[Work item] Transcribe the full listing, keeping every word as it stands.

[Input data]
++++++++++
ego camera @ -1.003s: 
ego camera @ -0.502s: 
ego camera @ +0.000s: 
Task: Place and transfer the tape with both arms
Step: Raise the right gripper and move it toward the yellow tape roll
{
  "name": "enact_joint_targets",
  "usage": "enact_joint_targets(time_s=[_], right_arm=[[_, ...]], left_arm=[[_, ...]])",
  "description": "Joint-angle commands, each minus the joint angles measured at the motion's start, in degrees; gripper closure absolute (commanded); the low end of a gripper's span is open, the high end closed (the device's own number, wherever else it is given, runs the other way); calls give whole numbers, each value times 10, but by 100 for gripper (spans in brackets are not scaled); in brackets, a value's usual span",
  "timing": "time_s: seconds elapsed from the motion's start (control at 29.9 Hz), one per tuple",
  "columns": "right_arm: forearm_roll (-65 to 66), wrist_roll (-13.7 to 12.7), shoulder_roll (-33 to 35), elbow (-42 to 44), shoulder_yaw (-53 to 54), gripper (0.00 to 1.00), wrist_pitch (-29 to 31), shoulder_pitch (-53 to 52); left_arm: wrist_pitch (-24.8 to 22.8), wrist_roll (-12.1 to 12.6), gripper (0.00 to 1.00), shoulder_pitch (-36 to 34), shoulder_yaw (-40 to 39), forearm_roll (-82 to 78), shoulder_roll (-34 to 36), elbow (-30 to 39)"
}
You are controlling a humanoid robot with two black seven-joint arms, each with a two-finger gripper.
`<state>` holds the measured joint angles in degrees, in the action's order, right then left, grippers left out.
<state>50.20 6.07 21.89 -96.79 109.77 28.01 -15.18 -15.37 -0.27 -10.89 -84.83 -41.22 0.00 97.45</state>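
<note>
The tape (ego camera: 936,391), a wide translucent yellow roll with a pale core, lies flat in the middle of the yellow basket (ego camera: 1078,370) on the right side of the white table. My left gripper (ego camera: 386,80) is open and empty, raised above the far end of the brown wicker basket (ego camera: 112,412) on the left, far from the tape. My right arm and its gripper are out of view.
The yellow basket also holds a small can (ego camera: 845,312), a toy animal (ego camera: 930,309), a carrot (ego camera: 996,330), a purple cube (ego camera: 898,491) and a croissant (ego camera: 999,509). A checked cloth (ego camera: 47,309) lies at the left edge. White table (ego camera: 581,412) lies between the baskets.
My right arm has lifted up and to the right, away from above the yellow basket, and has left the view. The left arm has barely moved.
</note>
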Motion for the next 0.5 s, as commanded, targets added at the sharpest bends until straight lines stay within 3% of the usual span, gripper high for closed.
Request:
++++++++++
[Output]
ego camera @ -1.003s: 
ego camera @ -0.502s: 
ego camera @ +0.000s: 
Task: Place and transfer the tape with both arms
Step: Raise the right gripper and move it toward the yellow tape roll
{
  "name": "enact_joint_targets",
  "usage": "enact_joint_targets(time_s=[_], right_arm=[[_, ...]], left_arm=[[_, ...]])",
  "description": "Joint-angle commands, each minus the joint angles measured at the motion's start, in degrees; gripper closure absolute (commanded); the low end of a gripper's span is open, the high end closed (the device's own number, wherever else it is given, runs the other way); calls give whole numbers, each value times 10, but by 100 for gripper (spans in brackets are not scaled); in brackets, a value's usual span",
  "timing": "time_s: seconds elapsed from the motion's start (control at 29.9 Hz), one per tuple",
  "columns": "right_arm: forearm_roll (-65 to 66), wrist_roll (-13.7 to 12.7), shoulder_roll (-33 to 35), elbow (-42 to 44), shoulder_yaw (-53 to 54), gripper (0.00 to 1.00), wrist_pitch (-29 to 31), shoulder_pitch (-53 to 52); left_arm: wrist_pitch (-24.8 to 22.8), wrist_roll (-12.1 to 12.6), gripper (0.00 to 1.00), shoulder_pitch (-36 to 34), shoulder_yaw (-40 to 39), forearm_roll (-82 to 78), shoulder_roll (-34 to 36), elbow (-30 to 39)"
}
You are controlling a humanoid robot with two black seven-joint arms, each with a two-finger gripper.
`<state>` holds the measured joint angles in degrees, in the action's order, right then left, grippers left out.
<state>50.20 6.07 21.89 -96.79 109.77 28.01 -15.18 -15.37 -0.27 -10.89 -84.83 -41.22 0.00 97.45</state>
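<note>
The tape (ego camera: 936,391), a wide translucent yellow roll with a pale core, lies flat in the middle of the yellow basket (ego camera: 1078,370) on the right side of the white table. My left gripper (ego camera: 386,80) is open and empty, raised above the far end of the brown wicker basket (ego camera: 112,412) on the left, far from the tape. My right arm and its gripper are out of view.
The yellow basket also holds a small can (ego camera: 845,312), a toy animal (ego camera: 930,309), a carrot (ego camera: 996,330), a purple cube (ego camera: 898,491) and a croissant (ego camera: 999,509). A checked cloth (ego camera: 47,309) lies at the left edge. White table (ego camera: 581,412) lies between the baskets.
My right arm has lifted up and to the right, away from above the yellow basket, and has left the view. The left arm has barely moved.
</note>
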Motion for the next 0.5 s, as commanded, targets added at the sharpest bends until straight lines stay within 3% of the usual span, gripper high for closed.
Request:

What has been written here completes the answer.